Le souper de la rentrée se termina enfin et tout le monde se leva pour vaquer à ses affaires. Encore une fois, les poufsouffles ne firent rien comme les autres. Alors que les préfets des autres maisons rassemblaient les premières années à grands cris et laissaient les plus vieux vadrouiller à leur guise dans les couloirs, les poufsouffles se levèrent tous d'un seul bloc. Mary et Gabriel se tournèrent vers leur nouvelles recrues.

- Levez-vous, dit Gabriel.

Peu rassuré, ils se levèrent tous et sur un signe des préfets, se mirent en marche. Lorsqu'ils eurent dépassés la table, tous les élèves leur emboîtèrent le pas et de derniers qu'ils étaient, ils se retrouvèrent en tête de peloton, suivis par tous les autres poufsouffles. Ils enfilèrent dans les couloirs et descendirent les vastes escaliers dans un étrange silence. Ils se retrouvèrent dans un sous-sol aux couloirs de pierre éclairés par de jolies torches de fer ouvragées. On entendait que le chuintement des souliers dans les sombres passages et Jabert, éberlué par cette étrange équipée, se dit qu'à glisser ainsi silencieux dans les couloirs, ils devaient ressembler à un sorte d'Ordre secret composé de sorciers louches tout noirs.

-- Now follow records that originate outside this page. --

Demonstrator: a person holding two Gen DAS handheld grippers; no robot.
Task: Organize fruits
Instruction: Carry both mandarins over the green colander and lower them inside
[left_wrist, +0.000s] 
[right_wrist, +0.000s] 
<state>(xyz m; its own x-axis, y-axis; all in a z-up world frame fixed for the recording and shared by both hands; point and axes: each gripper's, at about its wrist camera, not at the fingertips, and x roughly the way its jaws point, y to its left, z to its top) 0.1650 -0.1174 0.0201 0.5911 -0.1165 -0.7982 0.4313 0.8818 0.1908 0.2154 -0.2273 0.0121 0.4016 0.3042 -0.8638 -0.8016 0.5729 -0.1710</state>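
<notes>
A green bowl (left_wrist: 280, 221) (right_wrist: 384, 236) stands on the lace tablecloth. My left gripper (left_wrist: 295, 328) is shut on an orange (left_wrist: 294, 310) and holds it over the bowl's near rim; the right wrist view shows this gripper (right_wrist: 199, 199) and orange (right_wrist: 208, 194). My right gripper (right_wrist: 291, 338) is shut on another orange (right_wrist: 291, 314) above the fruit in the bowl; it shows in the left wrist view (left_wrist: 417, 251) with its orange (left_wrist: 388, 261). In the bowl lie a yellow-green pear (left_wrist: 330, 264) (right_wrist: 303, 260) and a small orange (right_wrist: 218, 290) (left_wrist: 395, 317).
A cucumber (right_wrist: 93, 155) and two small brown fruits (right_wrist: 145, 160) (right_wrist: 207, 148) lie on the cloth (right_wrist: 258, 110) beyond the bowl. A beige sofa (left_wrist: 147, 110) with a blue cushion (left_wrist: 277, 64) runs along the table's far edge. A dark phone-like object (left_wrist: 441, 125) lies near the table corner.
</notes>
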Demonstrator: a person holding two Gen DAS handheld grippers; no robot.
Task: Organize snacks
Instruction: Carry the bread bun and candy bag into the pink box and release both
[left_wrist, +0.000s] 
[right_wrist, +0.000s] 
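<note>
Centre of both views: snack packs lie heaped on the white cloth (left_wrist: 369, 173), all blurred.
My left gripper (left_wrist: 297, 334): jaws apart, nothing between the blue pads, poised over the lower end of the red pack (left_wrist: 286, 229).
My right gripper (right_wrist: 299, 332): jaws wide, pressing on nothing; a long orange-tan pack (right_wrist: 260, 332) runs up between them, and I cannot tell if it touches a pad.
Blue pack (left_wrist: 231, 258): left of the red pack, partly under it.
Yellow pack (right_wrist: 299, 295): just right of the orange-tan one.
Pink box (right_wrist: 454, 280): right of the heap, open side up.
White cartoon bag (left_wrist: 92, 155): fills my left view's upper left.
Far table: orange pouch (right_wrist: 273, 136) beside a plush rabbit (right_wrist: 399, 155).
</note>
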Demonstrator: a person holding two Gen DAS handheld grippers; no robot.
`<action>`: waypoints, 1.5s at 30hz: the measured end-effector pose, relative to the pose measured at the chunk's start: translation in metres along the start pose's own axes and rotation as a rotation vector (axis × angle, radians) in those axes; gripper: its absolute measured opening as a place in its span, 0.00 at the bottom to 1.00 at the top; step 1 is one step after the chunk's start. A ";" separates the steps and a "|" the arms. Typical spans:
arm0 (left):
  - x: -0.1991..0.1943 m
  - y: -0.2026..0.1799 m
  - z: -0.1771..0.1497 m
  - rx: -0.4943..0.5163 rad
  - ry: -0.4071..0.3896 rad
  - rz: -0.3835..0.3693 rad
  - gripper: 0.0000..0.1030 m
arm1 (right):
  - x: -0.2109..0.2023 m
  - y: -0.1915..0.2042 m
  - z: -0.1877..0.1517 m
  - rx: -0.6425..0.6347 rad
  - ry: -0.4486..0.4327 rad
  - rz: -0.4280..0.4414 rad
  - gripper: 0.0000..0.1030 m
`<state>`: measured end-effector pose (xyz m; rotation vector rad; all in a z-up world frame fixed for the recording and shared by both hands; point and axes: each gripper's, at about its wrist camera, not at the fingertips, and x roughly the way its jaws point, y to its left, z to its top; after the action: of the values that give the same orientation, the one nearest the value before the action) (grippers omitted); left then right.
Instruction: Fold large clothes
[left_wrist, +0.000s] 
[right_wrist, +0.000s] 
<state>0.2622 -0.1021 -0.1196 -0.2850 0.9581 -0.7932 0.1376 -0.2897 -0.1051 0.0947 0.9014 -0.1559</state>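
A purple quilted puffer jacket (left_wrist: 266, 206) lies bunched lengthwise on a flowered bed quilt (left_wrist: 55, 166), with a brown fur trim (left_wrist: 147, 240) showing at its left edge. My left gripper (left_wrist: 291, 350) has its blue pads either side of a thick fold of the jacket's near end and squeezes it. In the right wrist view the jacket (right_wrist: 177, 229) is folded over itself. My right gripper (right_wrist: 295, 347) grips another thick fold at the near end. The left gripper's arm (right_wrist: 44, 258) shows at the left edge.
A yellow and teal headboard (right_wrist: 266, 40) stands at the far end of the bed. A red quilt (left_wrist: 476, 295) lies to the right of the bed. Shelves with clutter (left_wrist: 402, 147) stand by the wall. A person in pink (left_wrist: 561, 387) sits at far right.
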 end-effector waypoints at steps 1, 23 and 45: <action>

Ils arrivèrent devant un grand tableau représentant un plat de fruit. Gabriel chatouilla la poire qui frémit et avec un petit déclic, le tableau s'ouvrit comme une porte. Ils entrèrent dans un vaste couloir éclairé au flambeau et après quelques détours, arrivèrent près d'un échafaudage de gros tonneaux de vinaigre.

- Écoutez bien le rythme que je vais taper sur ce tonneau.

Gabriel tapota quatre fois et le tonneau s'ouvrit en deux, laissant entrevoir un petit couloir circulaire.

- Si vous vous trompez, soyez certains que vous le regretterez, ajouta le préfet d'un air malicieux puis il se pencha afin de passer lui-même dans l'ouverture.

Et bien voilà qui est charmant songea Jabert. Bon sang! Au lieu de pouvoir rester dans la grande salle comme les autres et, qui sait, réussir à parler à quelqu'un d'intéressant, il était coincé avec cette bande de tarés qui se foutaient de sa gueule et des premières années au bord du suicide. S'il n'y avait qu'une seule chose de sûre, c'est que c'était la pire soirée de sa vie!

Il soupira et, la mort dans l'âme, il disparut dans le vieux baril à la suite des autres.